Catherine Chalier
L’appel des images
Arles, Actes Sud, 2017, 90 p.
Tarif : 10 euros (2018)
En raison de l’envahissement de notre société par l’image, l’auteur reprend le vieux débat initié par les textes bibliques (tu ne feras pas d’image…) avec les outils modernes qu’elle mélange résolument : psychologie, philosophie, histoire des pères de l’Église, analyse de mots hébreux, réflexions d’artistes sont convoqués à tour de rôle.
Le premier constat est que l’image a une force propre, elle frappe l’ego et séduit au plan narcissique : on est prisonnier de sa propre image.
Le premier chapitre enquête sur l’interdit de la représentation à partir des textes juifs et des pères de l’Église.
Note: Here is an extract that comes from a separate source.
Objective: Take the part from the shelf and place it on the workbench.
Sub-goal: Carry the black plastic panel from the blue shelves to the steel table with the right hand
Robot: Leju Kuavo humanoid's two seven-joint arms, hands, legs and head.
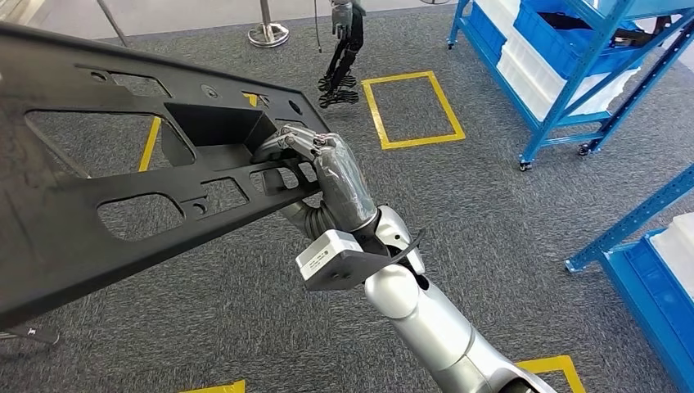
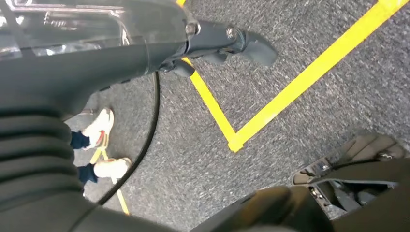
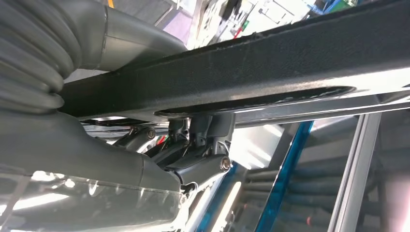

– L’image prive de la parole créatrice. L’idole masque l’invisible (le transcendant) et lui donne une forme. Elle chasse Dieu de la terre.
– L’interdit de l’image vise à empêcher d’aimer la servitude. Les images mentales fabriquent une rigidité mentale.
Dans un deuxième temps l’auteur s’interroge : faut-il bannir les images ? Elle le fait à partir de deux racines hébraïques, elle oppose tselem et temouna.
– Tselem correspondrait à la « ressemblance divine » de la Genèse, elle serait ce qui habite l’humain et lui donne sa spécificité. Elle serait une « ombre divine » et ce qui unifie corps, âme et intellect.
– Temouna relèverait de l’extériorité : l’image que l’on veut donner de soi, l’apparence. L’auteur y associe demout, ressemblance, mais seulement par l’intellect.
Les deux mots, tselem et temouna, représentent un rêve d’unité avec Dieu.
Au contraire l’imagerie chrétienne place l’humain au centre et prétend ouvrir un accès à l’invisible.
À travers l’exemple du musée Yad Vashem (les photos des disparus juifs de la dernière guerre mondiale), l’auteur fait apparaître l’utilisation que fait le judaïsme moderne : l’image est un instantané du réel dissociée de nos images mentales et interprétations ; la force de l’image, c’est son appel, mais l’envahissement actuel est une manipulation des affects, de la raison et de la mémoire. Nous sommes menacés par le Tohu bohu.
Dans un troisième chapitre C. Chalier développe le thème de l’art abstrait à partir de Rothko. L’art cesse d’être figuratif, il s’agit de se fondre dans la couleur et c’est une réponse à l’inflation concurrente des images et des commentaires. Se pourrait-il que l’image ressemble à l’appel et au chant des sirènes… ?
Une bonne introduction à la critique de notre société et de son utilisation de l’image.